WORK ORDER
Your copy should match the listing below exactly, except that it holds no images.

COLLECTED DATA
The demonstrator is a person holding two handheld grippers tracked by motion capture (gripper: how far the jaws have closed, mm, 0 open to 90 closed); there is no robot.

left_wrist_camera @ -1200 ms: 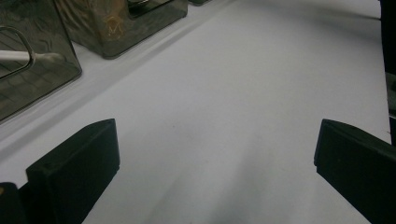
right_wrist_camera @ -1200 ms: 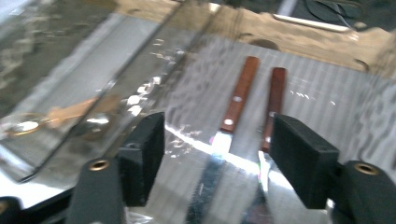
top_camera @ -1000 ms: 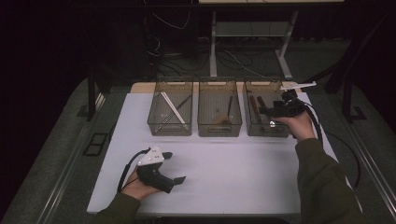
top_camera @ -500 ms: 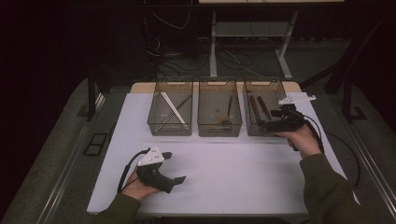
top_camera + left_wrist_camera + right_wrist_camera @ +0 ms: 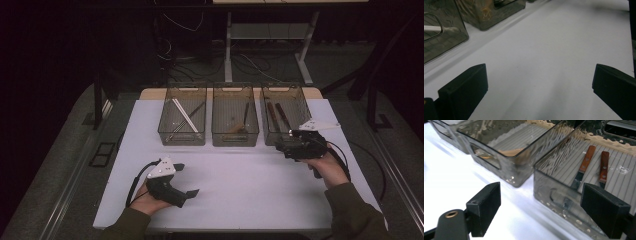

SOLUTION TO THE PROBLEM
The demonstrator is a person holding two handheld grippers tracked by motion capture (gripper: how far the jaws have closed, mm, 0 open to 90 closed); there is no robot.

left_wrist_camera @ -1200 ms: 
right_wrist_camera @ -1200 ms: 
top_camera @ -1000 ms: 
top_camera @ -500 ms: 
top_camera + left_wrist_camera + right_wrist_camera @ +0 ms: 

The response above is complete.